--- Available data Enclosed Below ---

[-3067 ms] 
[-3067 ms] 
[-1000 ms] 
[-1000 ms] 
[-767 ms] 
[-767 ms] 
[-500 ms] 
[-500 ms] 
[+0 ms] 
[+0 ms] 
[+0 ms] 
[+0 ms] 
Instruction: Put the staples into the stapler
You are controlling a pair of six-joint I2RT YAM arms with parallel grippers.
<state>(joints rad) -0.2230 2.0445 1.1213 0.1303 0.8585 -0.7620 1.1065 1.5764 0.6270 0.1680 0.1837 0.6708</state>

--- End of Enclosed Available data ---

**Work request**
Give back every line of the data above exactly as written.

**Problem solution**
[-3067 ms] 
[-3067 ms] 
[-1000 ms] 
[-1000 ms] 
[-767 ms] 
[-767 ms] 
[-500 ms] 
[-500 ms] 
[+0 ms] 
[+0 ms] 
[+0 ms] 
[+0 ms] 
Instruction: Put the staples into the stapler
You are controlling a pair of six-joint I2RT YAM arms with parallel grippers.
<state>(joints rad) -0.2230 2.0445 1.1213 0.1303 0.8585 -0.7620 1.1065 1.5764 0.6270 0.1680 0.1837 0.6708</state>

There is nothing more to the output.